The task —
Which lines below fall between the one containing "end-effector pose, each" and the one containing "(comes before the"? Repeat them exactly, counting both of those lines, and add nothing else.
--- Records supplied Enclosed Below ---
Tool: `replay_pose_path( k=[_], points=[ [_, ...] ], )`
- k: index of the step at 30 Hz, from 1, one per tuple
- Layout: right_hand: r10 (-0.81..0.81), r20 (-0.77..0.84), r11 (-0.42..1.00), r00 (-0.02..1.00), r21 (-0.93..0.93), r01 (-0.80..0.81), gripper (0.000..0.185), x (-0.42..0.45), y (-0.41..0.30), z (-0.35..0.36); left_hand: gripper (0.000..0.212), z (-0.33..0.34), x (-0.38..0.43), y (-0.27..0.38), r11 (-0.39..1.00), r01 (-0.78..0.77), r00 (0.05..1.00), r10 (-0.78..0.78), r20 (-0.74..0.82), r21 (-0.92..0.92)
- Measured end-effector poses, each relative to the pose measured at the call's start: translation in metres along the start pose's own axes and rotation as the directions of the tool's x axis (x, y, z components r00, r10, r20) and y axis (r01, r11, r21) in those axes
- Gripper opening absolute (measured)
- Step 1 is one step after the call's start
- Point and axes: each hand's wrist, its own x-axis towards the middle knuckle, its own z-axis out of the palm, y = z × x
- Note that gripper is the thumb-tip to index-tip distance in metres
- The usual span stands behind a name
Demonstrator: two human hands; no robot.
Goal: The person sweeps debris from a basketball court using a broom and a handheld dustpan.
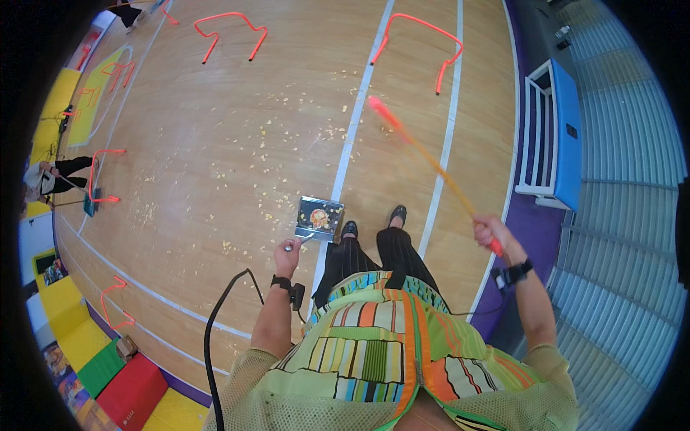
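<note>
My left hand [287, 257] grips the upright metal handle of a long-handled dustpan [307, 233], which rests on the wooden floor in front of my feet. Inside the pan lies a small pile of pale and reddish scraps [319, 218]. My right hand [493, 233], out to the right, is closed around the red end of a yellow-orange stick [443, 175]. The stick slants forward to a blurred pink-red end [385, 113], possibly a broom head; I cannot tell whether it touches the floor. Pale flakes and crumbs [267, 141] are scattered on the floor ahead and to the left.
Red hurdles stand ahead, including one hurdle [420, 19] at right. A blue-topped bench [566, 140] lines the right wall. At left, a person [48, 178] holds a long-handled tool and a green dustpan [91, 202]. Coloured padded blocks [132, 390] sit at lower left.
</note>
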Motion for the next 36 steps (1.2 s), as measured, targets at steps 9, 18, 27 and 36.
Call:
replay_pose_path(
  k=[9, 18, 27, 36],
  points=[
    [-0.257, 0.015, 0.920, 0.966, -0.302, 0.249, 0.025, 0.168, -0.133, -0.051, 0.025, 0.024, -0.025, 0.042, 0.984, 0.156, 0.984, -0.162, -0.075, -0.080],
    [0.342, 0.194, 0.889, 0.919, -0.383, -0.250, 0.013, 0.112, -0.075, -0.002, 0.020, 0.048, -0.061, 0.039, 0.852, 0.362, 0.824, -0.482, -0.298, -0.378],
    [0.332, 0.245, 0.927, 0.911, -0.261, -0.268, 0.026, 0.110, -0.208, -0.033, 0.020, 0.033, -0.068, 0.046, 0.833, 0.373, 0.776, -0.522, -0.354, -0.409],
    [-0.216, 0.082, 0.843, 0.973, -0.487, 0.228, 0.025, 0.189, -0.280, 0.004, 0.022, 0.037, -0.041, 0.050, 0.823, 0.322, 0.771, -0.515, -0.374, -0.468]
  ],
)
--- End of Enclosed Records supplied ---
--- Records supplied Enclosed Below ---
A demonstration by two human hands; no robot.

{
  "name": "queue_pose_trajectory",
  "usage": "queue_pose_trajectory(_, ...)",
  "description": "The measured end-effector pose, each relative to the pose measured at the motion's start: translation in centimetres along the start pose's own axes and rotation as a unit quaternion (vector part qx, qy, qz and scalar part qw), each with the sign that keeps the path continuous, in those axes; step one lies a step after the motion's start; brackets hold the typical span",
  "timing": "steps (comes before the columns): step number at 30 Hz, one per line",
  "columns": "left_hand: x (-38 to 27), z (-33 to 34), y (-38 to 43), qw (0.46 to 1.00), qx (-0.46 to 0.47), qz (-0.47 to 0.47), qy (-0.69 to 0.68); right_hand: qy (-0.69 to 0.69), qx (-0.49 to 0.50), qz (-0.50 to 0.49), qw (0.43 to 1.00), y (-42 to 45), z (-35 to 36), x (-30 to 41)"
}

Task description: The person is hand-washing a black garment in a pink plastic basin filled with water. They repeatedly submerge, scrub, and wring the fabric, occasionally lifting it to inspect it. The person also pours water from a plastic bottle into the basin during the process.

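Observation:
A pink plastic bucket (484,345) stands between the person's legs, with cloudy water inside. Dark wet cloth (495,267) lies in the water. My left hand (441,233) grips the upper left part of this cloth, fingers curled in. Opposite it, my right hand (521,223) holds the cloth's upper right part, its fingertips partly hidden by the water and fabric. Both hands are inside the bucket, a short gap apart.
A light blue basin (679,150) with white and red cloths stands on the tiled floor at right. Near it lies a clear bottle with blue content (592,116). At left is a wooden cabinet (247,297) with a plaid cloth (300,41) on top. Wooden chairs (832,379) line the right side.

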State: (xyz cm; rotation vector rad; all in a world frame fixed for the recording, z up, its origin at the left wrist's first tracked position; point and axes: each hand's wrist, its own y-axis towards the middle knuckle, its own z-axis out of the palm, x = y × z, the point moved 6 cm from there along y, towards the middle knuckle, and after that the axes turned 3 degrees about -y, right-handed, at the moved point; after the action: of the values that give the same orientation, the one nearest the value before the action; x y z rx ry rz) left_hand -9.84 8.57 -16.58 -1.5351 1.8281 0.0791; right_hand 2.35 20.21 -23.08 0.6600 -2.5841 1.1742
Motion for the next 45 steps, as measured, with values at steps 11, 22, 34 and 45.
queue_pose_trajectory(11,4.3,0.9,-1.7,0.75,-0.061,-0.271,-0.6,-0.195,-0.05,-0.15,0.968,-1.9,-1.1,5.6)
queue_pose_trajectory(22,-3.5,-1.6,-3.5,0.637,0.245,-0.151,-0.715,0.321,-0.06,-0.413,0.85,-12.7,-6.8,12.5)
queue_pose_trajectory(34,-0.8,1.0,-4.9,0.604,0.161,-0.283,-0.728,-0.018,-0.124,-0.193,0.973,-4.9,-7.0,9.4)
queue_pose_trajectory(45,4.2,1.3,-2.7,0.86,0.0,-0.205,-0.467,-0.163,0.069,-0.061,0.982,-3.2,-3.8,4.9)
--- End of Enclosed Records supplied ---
Solution for this exercise —
  "description": "The measured end-effector pose, each relative to the pose measured at the motion's start: translation in centimetres along the start pose's own axes and rotation as a unit quaternion (vector part qx, qy, qz and scalar part qw), each with the sign that keeps the path continuous, in those axes; step one lies a step after the motion's start; brackets hold the typical span",
  "timing": "steps (comes before the columns): step number at 30 Hz, one per line",

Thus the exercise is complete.